Quand elle rachète des obligations du Trésor, la Fed crée des dollars qu’elle injecte dans le circuit financier, et le programme en cours devrait finir par ajouter 600 milliards aux plus de 1.700 milliards que la Fed a consacré à des rachats de titres financiers de l’automne 2008 à l’été 2010. Les rachats d’obligations d’Etat servent, eux, à assurer que les taux d’intérêts à moyen et long terme soient aussi bas que possible.

La stratégie de sortie doit définir la façon dont la Réserve fédérale reprendra ces sommes qui, si elles sont laissées dans le système, risquent d’alimenter à terme une hausse des prix excessive.
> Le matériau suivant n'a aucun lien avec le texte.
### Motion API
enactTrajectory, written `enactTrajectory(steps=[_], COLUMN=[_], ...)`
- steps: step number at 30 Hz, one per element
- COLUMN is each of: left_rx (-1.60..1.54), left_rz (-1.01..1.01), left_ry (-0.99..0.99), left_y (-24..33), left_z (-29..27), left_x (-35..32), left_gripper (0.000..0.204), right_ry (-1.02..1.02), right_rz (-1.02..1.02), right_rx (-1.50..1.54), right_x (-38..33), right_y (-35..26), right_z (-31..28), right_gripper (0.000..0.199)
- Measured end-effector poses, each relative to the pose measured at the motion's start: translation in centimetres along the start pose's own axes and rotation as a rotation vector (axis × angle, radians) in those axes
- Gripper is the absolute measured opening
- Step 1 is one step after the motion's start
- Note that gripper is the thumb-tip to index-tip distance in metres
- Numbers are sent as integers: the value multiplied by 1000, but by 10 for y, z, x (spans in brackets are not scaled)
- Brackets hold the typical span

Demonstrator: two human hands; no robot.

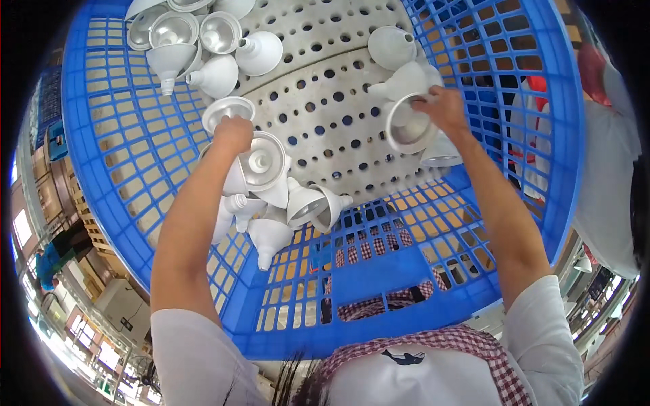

La sortie de crise passera aussi par l’amorce d’un cycle de hausse du taux directeur de la Fed, maintenu quasi nul depuis décembre 2008 afin de caler au plancher les taux d’intérêts à court terme qui lui sont corrélés.

Entendons bien : la Fed dit : ne vous inquiétez pas, la crise est finie, enfin presque ! Concluons que malgré tout le tapage médiatique des grands journaux financiers inféodés aux banques d’affaires de Wall Street, le resserrement monétaire ne commencera pas le 30 juin !  Un de ses dirigeants, James Bullard, a rappelé que l’institution comptait alors marquer une pause qui “donnera au Comité le temps nécessaire pour évaluer la conjoncture”. La première étape du resserrement, “modeste”, consistera à cesser le réinvestissement des titres échus, selon le consensus exprimés dans les minutes du dernier FOMC. Sans toucher à son taux directeur la Fed se contenterait de réinvestir en obligations du Trésor les titres financiers immobiliers qu’elle détient au fur et à mesure qu’ils arrivent à échéance, afin d’assurer que son concours financier à l’économie reste à l’étale. La deuxième étape, selon la préférence de la “majorité” des dirigeants serait le relèvement du taux directeur. Certains membres de la Fed plaident publiquement pour que cela ait lieu avant la fin de l’année, mais ils sont très isolés. Le retrait des liquidités injectées n’interviendrait que plus tard, selon des modalités restant encore à définir. Oui, vous l’avez bien compris : PLUS TARD…

L’Arlésienne

Définition : Celle / celui / l’action qu’on attend et qui ne vient jamais. Une chose dont on parle mais qui n’arrive ou ne se produit jamais. On la doit à Alphonse Daudet qui la fait apparaître dans un conte en 1866, avant qu’il soit mis en musique six ans plus tard par Georges Bizet dans un opéra où le personnage qui lui donne son titre n’apparaît jamais sur scène.
Dans cette histoire, un jeune homme, Jan, veut épouser une jeune Arlésienne dont il est tombé amoureux après l’avoir rencontrée une seule fois. Des fiancailles, une grande fête, sont même organisées, mais en l’absence de la ‘fiancée’.  Puis, au cours de la soirée, un homme arrive qui lui indique ainsi qu’à son père que la fille était sa promise et n’était qu’une ‘coquine’.  Désespéré Jan devient longtemps taciturne puis, pour donner le change à sa famille, fait la fête mais sans oublier pour autant sa belle. Il finit par se suicider sous les yeux de sa mère.
C’est de cette personne attendue sans cesse et qui ne vient pas que, par extension, l’Arlésienne a fini par désigner toute personne ou chose qu’on attend et qui ne se présente ou n’arrive jamais.